[WORK REQUIRED] Every entry below needs to be printed again exactly, with its pictures left out.

(EXTRACTED MATERIAL begins)

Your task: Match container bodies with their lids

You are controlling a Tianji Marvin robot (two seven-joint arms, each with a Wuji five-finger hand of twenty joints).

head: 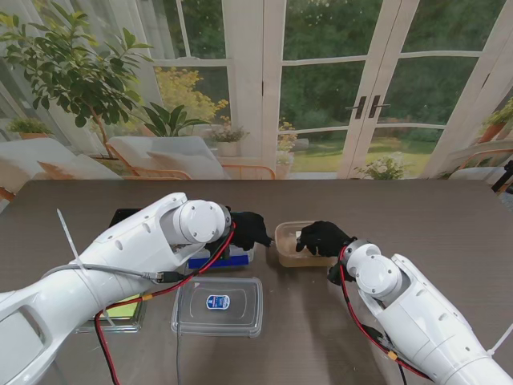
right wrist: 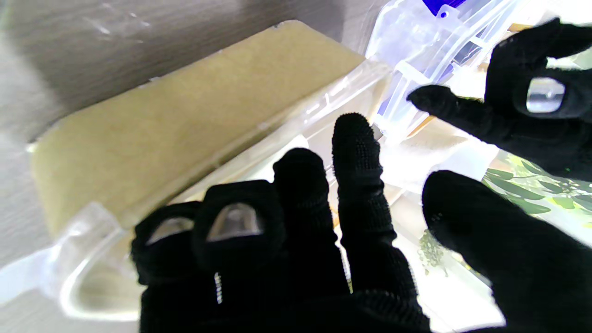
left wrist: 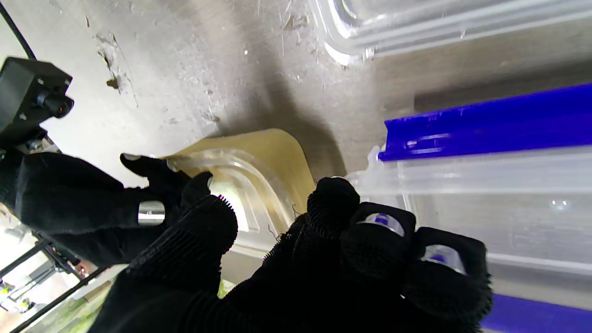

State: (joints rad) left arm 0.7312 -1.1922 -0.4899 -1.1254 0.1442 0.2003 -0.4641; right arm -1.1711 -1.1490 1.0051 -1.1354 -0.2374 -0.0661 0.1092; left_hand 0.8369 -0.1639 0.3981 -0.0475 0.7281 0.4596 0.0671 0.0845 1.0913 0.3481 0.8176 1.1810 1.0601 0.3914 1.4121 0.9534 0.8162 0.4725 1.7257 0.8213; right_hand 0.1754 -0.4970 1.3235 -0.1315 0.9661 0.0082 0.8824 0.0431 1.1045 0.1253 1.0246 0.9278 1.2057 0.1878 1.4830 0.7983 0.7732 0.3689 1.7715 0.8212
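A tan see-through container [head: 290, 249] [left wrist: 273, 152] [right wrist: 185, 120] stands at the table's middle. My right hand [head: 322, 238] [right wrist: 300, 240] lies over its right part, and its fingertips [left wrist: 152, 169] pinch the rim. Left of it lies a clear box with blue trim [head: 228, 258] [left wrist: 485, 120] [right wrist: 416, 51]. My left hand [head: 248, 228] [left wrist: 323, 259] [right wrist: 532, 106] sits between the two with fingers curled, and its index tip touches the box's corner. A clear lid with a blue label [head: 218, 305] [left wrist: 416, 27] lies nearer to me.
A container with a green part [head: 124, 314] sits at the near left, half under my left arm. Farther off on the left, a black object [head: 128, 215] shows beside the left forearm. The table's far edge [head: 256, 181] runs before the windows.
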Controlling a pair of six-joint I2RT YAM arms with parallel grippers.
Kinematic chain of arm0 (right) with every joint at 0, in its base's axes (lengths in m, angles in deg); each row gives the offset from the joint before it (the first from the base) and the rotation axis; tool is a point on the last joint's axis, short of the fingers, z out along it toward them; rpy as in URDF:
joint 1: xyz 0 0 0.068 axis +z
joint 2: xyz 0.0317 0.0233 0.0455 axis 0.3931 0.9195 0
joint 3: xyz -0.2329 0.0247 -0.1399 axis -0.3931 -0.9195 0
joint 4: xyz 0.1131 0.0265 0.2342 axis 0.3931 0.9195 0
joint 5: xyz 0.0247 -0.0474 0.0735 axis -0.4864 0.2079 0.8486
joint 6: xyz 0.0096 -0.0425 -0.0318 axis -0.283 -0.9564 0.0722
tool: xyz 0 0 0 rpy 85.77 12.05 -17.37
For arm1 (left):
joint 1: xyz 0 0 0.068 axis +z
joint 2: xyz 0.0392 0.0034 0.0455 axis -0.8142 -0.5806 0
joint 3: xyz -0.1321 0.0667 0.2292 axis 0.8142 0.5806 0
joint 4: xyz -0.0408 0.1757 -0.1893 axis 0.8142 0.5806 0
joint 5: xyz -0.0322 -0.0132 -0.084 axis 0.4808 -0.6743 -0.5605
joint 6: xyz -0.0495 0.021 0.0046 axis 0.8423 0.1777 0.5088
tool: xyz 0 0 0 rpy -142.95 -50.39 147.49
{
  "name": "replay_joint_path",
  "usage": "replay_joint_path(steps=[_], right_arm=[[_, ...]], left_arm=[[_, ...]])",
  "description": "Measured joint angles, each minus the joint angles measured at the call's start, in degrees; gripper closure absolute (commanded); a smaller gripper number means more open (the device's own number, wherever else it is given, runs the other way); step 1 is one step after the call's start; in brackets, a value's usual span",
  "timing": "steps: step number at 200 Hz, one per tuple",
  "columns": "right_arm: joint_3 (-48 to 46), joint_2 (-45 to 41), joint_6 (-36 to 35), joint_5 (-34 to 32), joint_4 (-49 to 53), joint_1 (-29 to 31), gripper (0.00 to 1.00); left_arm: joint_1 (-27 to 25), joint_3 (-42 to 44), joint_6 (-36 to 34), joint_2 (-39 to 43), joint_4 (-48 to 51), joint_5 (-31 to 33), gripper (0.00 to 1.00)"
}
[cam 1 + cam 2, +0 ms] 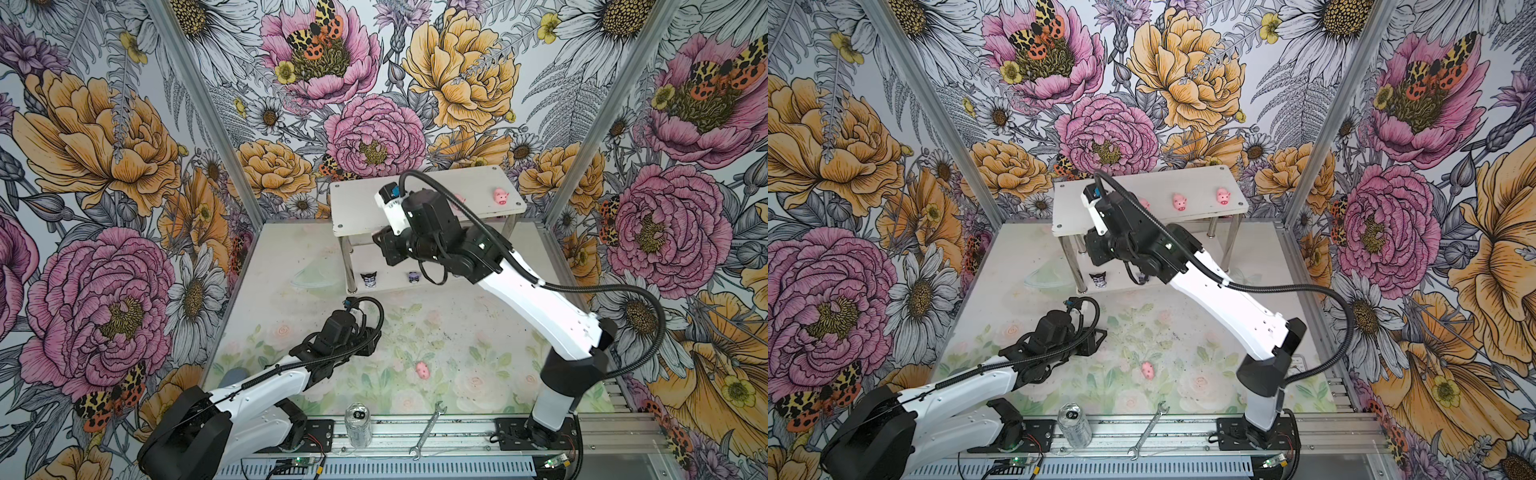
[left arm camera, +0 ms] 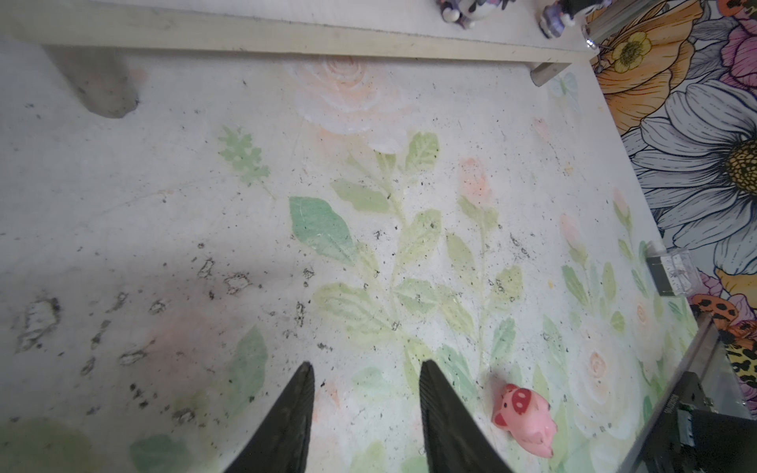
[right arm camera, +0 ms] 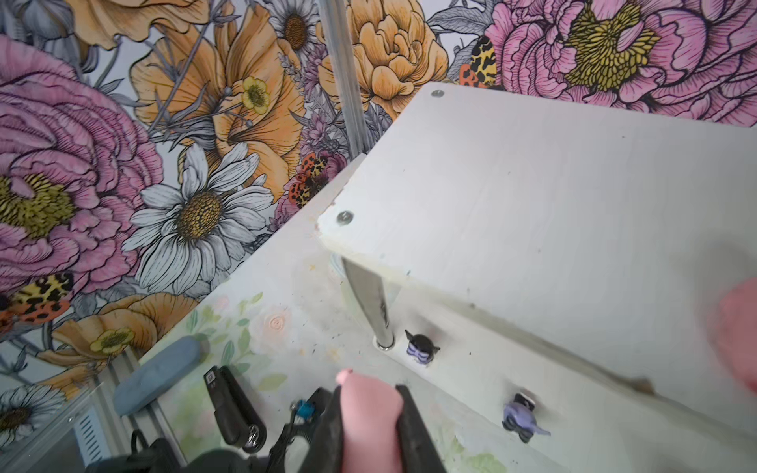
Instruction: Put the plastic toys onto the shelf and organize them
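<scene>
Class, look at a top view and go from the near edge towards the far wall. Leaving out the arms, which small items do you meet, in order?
clear can → loose pig → lower-tier figurine → top-tier pigs. The wrench lies level with the can, so it is left out.

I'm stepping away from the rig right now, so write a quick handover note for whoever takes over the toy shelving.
The right gripper has its fingers closed on a pink pig, in front of the shelf.
The left gripper is open and empty over the table.
Done: three pigs on the top tier, two figurines on the lower tier.
Left: shelve the held pig, then fetch the last pig from the table.
</scene>
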Motion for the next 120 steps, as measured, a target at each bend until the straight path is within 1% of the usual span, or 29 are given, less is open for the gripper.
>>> replay_joint_path(steps=[15,27,40,52,69,95,120], right_arm=[[-15.5,-11.2,2.1,-0.3,-6.1,0.7,0.82],[-27.7,-20.1,4.7,-1.6,-10.3,-0.2,0.82],[-39.1,-27.1,8.2,-2.9,-13.5,-1.0,0.82],[-48.1,-31.0,11.4,-3.6,-15.8,-1.7,0.81],[-58.6,-32.6,16.2,-3.8,-18.9,-1.9,0.8],[-73.2,-29.4,22.3,-3.5,-24.7,-2.3,0.72],[-81.7,-27.3,26.6,-2.5,-30.7,-3.7,0.65]], left_arm=[[0.0,-0.3,0.0,-0.3,-0.1,0.0,0.55],[0.0,-0.6,0.0,-0.7,-0.1,0.0,0.55],[0.0,-0.9,0.2,-1.5,-0.3,0.0,0.56],[0.0,-1.4,0.2,-2.7,-0.5,0.0,0.56],[0.0,-2.2,0.4,-4.7,-0.7,-0.3,0.56],[-1.1,-3.1,1.1,-7.5,-1.9,-0.4,0.56],[-4.2,-3.5,1.9,-9.2,-2.9,-0.2,0.56]])
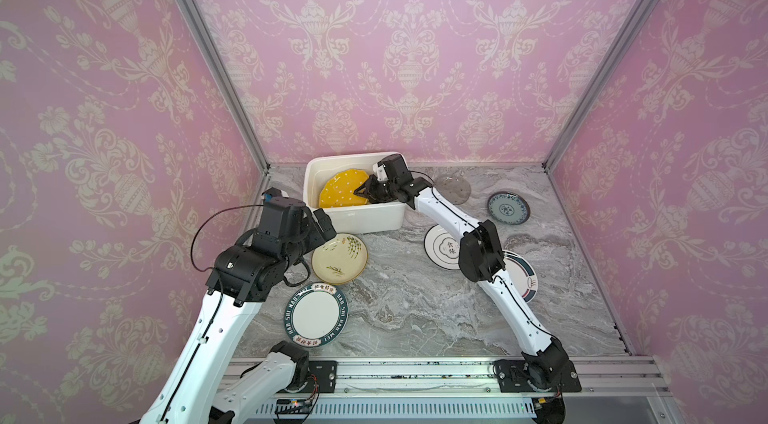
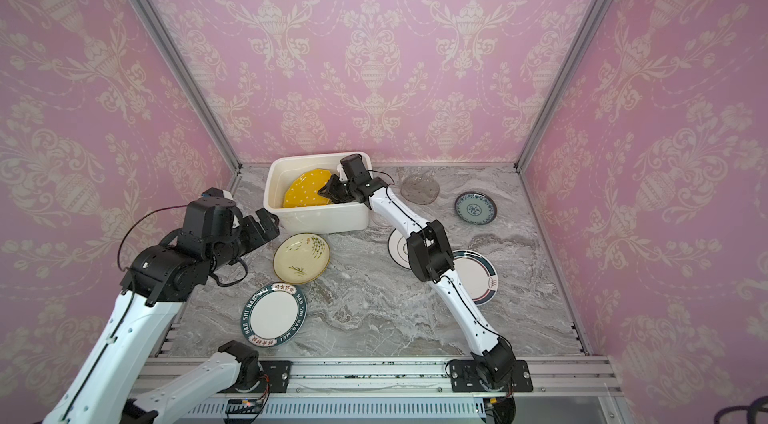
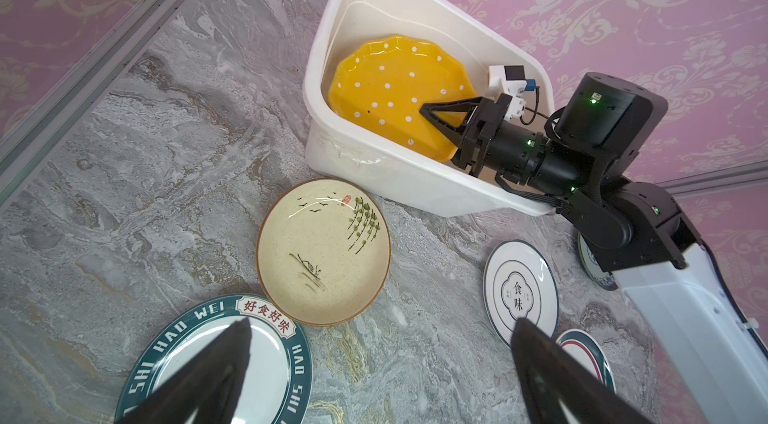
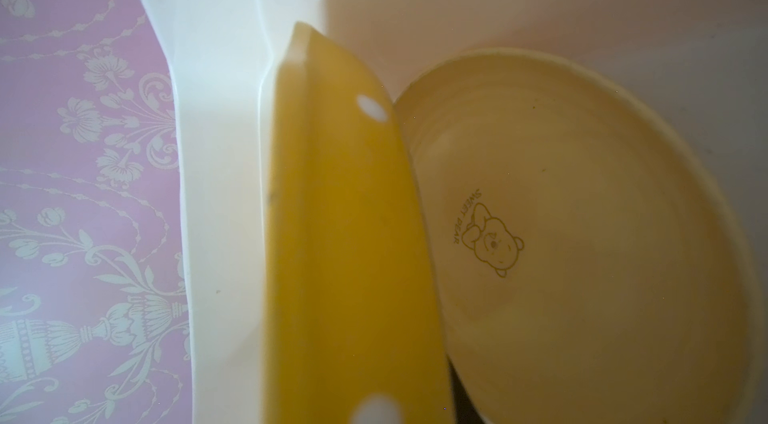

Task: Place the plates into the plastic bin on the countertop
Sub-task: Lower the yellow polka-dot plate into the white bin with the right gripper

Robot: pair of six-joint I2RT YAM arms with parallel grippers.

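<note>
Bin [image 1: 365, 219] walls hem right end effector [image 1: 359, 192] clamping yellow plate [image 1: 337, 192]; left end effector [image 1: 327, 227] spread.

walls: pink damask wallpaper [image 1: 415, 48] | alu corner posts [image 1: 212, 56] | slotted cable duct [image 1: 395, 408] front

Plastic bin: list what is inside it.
A yellow dotted scalloped plate, tilted, gripped by the right gripper, over a pale yellow bear-print plate. The floor of the plastic bin beneath them is hidden.

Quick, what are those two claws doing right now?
Left gripper: open, holding nothing.
Right gripper: closed on the yellow dotted plate, inside the plastic bin.
</note>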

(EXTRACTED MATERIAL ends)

[EXERCISE RESULT]
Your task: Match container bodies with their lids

You are controlling a Tianji Marvin robot (two seven-joint arms, each with a Wuji five-finger hand of twenty joints).

head: 
right wrist: 
left wrist: 

State: (joints rad) left arm 0.7312 -1.1922 -0.4899 -1.1254 0.1442 0.2003 -0.4641; right arm -1.1711 -1.1490 1.0051 -1.1354 -0.2374 -0.0661 0.1092; left_hand 0.8369 -0.1639 0.3981 -0.0475 0.7281 0.4596 0.0671 0.0845 1.0913 0.3481 0.8176 1.1810 1.0601 0.3914 1.4121 0.9534 0.8162 0.4725 1.7257 0.8213; right_hand 0.1754 -0.4970 1.3235 -0.1315 0.9661 0.0082 0.8824 0.0431 1.1045 0.1253 1.0246 0.9278 1.2057 0.1878 1.4830 0.7983 0.7732 0.3689 1.7715 0.8212
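A tan see-through container [head: 290, 249] [left wrist: 273, 152] [right wrist: 185, 120] stands at the table's middle. My right hand [head: 322, 238] [right wrist: 300, 240] lies over its right part, and its fingertips [left wrist: 152, 169] pinch the rim. Left of it lies a clear box with blue trim [head: 228, 258] [left wrist: 485, 120] [right wrist: 416, 51]. My left hand [head: 248, 228] [left wrist: 323, 259] [right wrist: 532, 106] sits between the two with fingers curled, and its index tip touches the box's corner. A clear lid with a blue label [head: 218, 305] [left wrist: 416, 27] lies nearer to me.
A container with a green part [head: 124, 314] sits at the near left, half under my left arm. Farther off on the left, a black object [head: 128, 215] shows beside the left forearm. The table's far edge [head: 256, 181] runs before the windows.
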Controlling a pair of six-joint I2RT YAM arms with parallel grippers.
Kinematic chain of arm0 (right) with every joint at 0, in its base's axes (lengths in m, angles in deg); each row gives the offset from the joint before it (the first from the base) and the rotation axis; tool is a point on the last joint's axis, short of the fingers, z out along it toward them; rpy as in URDF:
joint 1: xyz 0 0 0.068 axis +z
joint 2: xyz 0.0317 0.0233 0.0455 axis 0.3931 0.9195 0
joint 3: xyz -0.2329 0.0247 -0.1399 axis -0.3931 -0.9195 0
joint 4: xyz 0.1131 0.0265 0.2342 axis 0.3931 0.9195 0
joint 5: xyz 0.0247 -0.0474 0.0735 axis -0.4864 0.2079 0.8486
joint 6: xyz 0.0096 -0.0425 -0.0318 axis -0.283 -0.9564 0.0722
tool: xyz 0 0 0 rpy 85.77 12.05 -17.37
For arm1 (left):
joint 1: xyz 0 0 0.068 axis +z
joint 2: xyz 0.0392 0.0034 0.0455 axis -0.8142 -0.5806 0
joint 3: xyz -0.1321 0.0667 0.2292 axis 0.8142 0.5806 0
joint 4: xyz -0.0408 0.1757 -0.1893 axis 0.8142 0.5806 0
joint 5: xyz -0.0322 -0.0132 -0.084 axis 0.4808 -0.6743 -0.5605
joint 6: xyz -0.0495 0.021 0.0046 axis 0.8423 0.1777 0.5088
tool: xyz 0 0 0 rpy -142.95 -50.39 147.49
{
  "name": "replay_joint_path",
  "usage": "replay_joint_path(steps=[_], right_arm=[[_, ...]], left_arm=[[_, ...]])",
  "description": "Measured joint angles, each minus the joint angles measured at the call's start, in degrees; gripper closure absolute (commanded); a smaller gripper number means more open (the device's own number, wherever else it is given, runs the other way); step 1 is one step after the call's start; in brackets, a value's usual span",
  "timing": "steps: step number at 200 Hz, one per tuple",
  "columns": "right_arm: joint_3 (-48 to 46), joint_2 (-45 to 41), joint_6 (-36 to 35), joint_5 (-34 to 32), joint_4 (-49 to 53), joint_1 (-29 to 31), gripper (0.00 to 1.00); left_arm: joint_1 (-27 to 25), joint_3 (-42 to 44), joint_6 (-36 to 34), joint_2 (-39 to 43), joint_4 (-48 to 51), joint_5 (-31 to 33), gripper (0.00 to 1.00)"
}
[cam 1 + cam 2, +0 ms] 
[left arm camera, +0 ms] 
[right arm camera, +0 ms] 
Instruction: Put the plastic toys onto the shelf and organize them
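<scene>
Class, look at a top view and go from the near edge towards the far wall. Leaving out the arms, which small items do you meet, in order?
clear can → loose pig → lower-tier figurine → top-tier pigs. The wrench lies level with the can, so it is left out.

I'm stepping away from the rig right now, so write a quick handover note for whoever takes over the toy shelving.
The right gripper has its fingers closed on a pink pig, in front of the shelf.
The left gripper is open and empty over the table.
Done: three pigs on the top tier, two figurines on the lower tier.
Left: shelve the held pig, then fetch the last pig from the table.
</scene>
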Motion for the next 120 steps, as measured, a target at each bend until the straight path is within 1% of the usual span, or 29 are given, less is open for the gripper.
>>> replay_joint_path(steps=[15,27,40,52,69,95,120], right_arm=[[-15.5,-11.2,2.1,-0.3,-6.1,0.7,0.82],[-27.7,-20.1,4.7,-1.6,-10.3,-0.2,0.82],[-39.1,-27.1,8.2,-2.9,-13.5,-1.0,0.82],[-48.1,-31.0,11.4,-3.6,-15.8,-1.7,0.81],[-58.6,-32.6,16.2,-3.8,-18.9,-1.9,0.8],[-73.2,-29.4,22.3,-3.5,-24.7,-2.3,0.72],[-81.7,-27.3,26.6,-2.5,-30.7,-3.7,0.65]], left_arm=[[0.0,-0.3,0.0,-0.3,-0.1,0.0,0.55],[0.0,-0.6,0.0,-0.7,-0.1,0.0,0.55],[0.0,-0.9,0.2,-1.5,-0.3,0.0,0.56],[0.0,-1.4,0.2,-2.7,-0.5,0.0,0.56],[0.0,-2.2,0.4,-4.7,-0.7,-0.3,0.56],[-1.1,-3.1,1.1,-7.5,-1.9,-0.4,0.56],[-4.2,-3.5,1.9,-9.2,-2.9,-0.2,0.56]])

Task: Place the plates into the plastic bin on the countertop
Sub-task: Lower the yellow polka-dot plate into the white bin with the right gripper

Robot: pair of six-joint I2RT YAM arms with parallel grippers.

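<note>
Bin [image 1: 365, 219] walls hem right end effector [image 1: 359, 192] clamping yellow plate [image 1: 337, 192]; left end effector [image 1: 327, 227] spread.

walls: pink damask wallpaper [image 1: 415, 48] | alu corner posts [image 1: 212, 56] | slotted cable duct [image 1: 395, 408] front

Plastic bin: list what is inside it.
A yellow dotted scalloped plate, tilted, gripped by the right gripper, over a pale yellow bear-print plate. The floor of the plastic bin beneath them is hidden.

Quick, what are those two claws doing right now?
Left gripper: open, holding nothing.
Right gripper: closed on the yellow dotted plate, inside the plastic bin.
</note>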

Nothing else belongs in this answer.